Core logging: Optimizing best practice (Part Two).

Core logging: Optimizing best practice (Part Two).

? Dr. J.L. Orpen 30/09/2021.

Background.

Life exists because Earth is a dynamic, rocky planet with an oxygen-rich atmosphere and a hydrosphere. Its earliest memories are held in the isotopic composition of hardy minerals that date from 200 million years after it was born in the solar system some 4.54 billion years ago. By its billionth birthday, igneous, sedimentary and metamorphic processes had created many different lithologies to form a permanent crust, the growth, destruction and deformation of which continues today. Thus, the biosphere is supported by crustal regeneration processes that resupply the earth’s surface with the minerals that are required for the continuation of life – hence, the total biomass that can exist on Earth is limited by the mineral resupply rate.

However, in a geological instant, Homo sapiens has developed a lifestyle that requires more resources than may be provided through the natural cycle.
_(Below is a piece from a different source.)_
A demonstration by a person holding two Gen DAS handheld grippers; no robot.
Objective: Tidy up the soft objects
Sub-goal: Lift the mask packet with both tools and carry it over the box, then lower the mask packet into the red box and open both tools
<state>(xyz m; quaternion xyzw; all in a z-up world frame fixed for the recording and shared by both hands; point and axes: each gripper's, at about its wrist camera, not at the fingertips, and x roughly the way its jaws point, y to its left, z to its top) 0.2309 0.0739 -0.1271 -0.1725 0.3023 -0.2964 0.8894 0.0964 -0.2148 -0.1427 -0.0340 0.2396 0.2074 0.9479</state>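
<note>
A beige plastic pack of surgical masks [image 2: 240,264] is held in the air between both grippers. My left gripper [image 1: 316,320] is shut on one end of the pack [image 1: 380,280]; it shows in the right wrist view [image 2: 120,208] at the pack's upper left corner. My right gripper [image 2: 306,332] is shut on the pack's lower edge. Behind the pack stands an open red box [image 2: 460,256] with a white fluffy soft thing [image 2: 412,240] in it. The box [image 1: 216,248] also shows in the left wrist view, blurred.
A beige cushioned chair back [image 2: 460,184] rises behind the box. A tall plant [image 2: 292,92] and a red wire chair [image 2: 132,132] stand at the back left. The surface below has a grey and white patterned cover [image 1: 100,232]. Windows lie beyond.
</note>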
Extraction of these minerals has artificially increased Earth’s carrying capacity, boosting agriculture and enabling all the other activities that support civilization to grow and flourish, but this extravagance cannot be sustained indefinitely.

Indeed, the exponential increase in the consumption rate of raw materials in just this century alone has created an immediate, burgeoning crisis. Life forms other than domesticated organisms are robbed of their daily needs and the landscape is decorated with mountains of waste, the growth of which are unaffected by recycling attempts. This has brought about adverse global change, causing a mass extinction the impact of which will exceed that of the five previous events. Thus, for humanity to survive for a while longer at least, requires intelligent management of the remaining known resources, coupled with an urgent need to search for more.

The problem.

Exploring for more ore, though, is becoming an order of magnitude more difficult than a few decades ago, since most of the bodies that outcrop have been found. Hence, apart from the deep sea, the exploitation of which is likely to precipitate our demise if only from the point of view of strategic defense ( Race to the bottom: the disastrous blindfolded rush to mine the deep sea (msn.com) ), the focus is on locating hidden ore deposits.

Discovering a ‘blind ore body’ though poses serious prospecting challenges. Mineralization processes only enrich infinitesimally small parts of the Earth’s crust, so that finding pods that do not have any surface expression requires a detailed understanding of the regional geology, combined with a healthy dose of reasoned imagination to define drilling targets – many of which will be barren.

Thus, the time and expenditure required to locate a potential deposit, prove its feasibility, then commit to its development, is long and costly. Added to which, deep mining techniques call for much larger blocks of ground to be prepared for caving and extraction, lengthening the lead time before any ore is processed – which is the first point at which the economics of a project can be somewhat reliably estimated.

Relevance to logging.

What has this to do with drill core logging?

Simply put, the data derived from diamond drilling underpins most geological models developed for exploration through to mine planning. Unfortunately though, as was pointed out in Part One of this paper (https://www.dhirubhai.net/pulse/core-logging-optimizing-best-practice-part-one-john-orpen ), despite a worldwide daily production of kilometers of drill core, experienced loggers remain few and far between. As a result data quality is generally sub-optimal so that by inference, the modelling is sub-standard.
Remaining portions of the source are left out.